PROVIDED DATA>

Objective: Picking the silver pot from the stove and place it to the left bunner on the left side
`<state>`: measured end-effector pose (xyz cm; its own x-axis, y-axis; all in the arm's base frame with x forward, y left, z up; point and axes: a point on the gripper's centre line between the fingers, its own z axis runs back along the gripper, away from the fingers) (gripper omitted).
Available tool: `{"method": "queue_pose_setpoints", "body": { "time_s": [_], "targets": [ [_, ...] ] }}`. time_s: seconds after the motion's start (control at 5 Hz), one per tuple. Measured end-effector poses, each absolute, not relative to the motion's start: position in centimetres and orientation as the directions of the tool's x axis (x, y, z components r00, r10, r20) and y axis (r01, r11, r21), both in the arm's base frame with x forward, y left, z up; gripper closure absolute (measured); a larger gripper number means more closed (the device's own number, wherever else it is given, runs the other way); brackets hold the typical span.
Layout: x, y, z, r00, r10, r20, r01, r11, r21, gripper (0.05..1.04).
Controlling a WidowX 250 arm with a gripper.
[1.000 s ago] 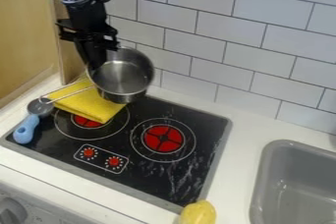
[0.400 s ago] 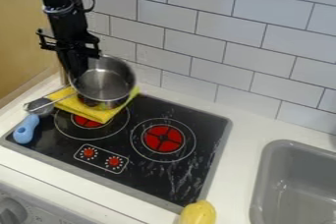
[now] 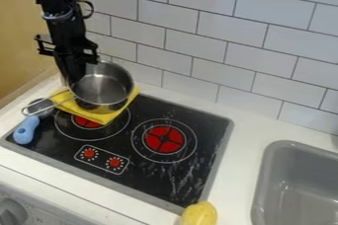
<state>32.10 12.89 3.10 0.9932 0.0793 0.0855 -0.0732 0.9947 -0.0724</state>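
Note:
At the upper left, the black gripper [image 3: 76, 73] points down with its tips at the left rim of the silver pot [image 3: 102, 88], gripping that rim. The pot is slightly tilted with its opening towards the camera, over the yellow cloth [image 3: 102, 116] and the left burner [image 3: 87, 122]. Its wire handle extends left across the cloth. Whether the pot's base touches the cloth cannot be told.
A blue-handled scoop [image 3: 26, 130] lies at the stove's left corner, close to the pot's handle. The right burner [image 3: 164, 139] is uncovered. A yellow object [image 3: 199, 214] is at the front edge, a grey sink [image 3: 297, 184] at the right, and a tiled wall behind.
The gripper and the pot have moved left and down together, from over the back of the stove to over the cloth. The cloth and scoop have stayed put.

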Motion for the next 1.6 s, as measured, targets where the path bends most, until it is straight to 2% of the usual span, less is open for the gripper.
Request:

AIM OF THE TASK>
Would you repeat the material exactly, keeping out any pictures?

YOUR SOLUTION>
Objective: Picking the silver pot from the stove and place it to the left bunner on the left side
`<state>`: measured end-effector pose (xyz cm; its own x-axis, y-axis; all in the arm's base frame with x forward, y left, z up; point and axes: a point on the gripper's centre line between the fingers, its own z axis runs back along the gripper, away from the fingers) (gripper omitted).
Available tool: `{"method": "queue_pose_setpoints", "body": { "time_s": [_], "targets": [ [_, ...] ] }}`. time_s: seconds after the motion's start (control at 5 Hz), one per tuple. Measured end-effector poses, each absolute, not relative to the motion's start: position in centimetres and orientation as the directions of the tool's x axis (x, y, z components r00, r10, r20) and y axis (r01, r11, r21), both in the arm's base frame with x forward, y left, z up; gripper closure absolute (measured); a larger gripper number means more closed (the device's own number, wherever else it is given, runs the other way); brackets hold the typical span.
Layout: x, y, z, r00, r10, r20, r01, r11, r21, gripper (0.05..1.04).
Controlling a WidowX 250 arm with a gripper.
[1.000 s ago] 
[0.400 s ago] 
[now] 
<state>32.10 12.89 3.10 0.9932 0.0793 0.0855 -0.0732 0.9947 -0.0724</state>
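Note:
At the upper left, the black gripper [image 3: 76, 73] points down with its tips at the left rim of the silver pot [image 3: 102, 88], gripping that rim. The pot is slightly tilted with its opening towards the camera, over the yellow cloth [image 3: 102, 116] and the left burner [image 3: 87, 122]. Its wire handle extends left across the cloth. Whether the pot's base touches the cloth cannot be told.
A blue-handled scoop [image 3: 26, 130] lies at the stove's left corner, close to the pot's handle. The right burner [image 3: 164, 139] is uncovered. A yellow object [image 3: 199, 214] is at the front edge, a grey sink [image 3: 297, 184] at the right, and a tiled wall behind.
The gripper and the pot have moved left and down together, from over the back of the stove to over the cloth. The cloth and scoop have stayed put.
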
Motion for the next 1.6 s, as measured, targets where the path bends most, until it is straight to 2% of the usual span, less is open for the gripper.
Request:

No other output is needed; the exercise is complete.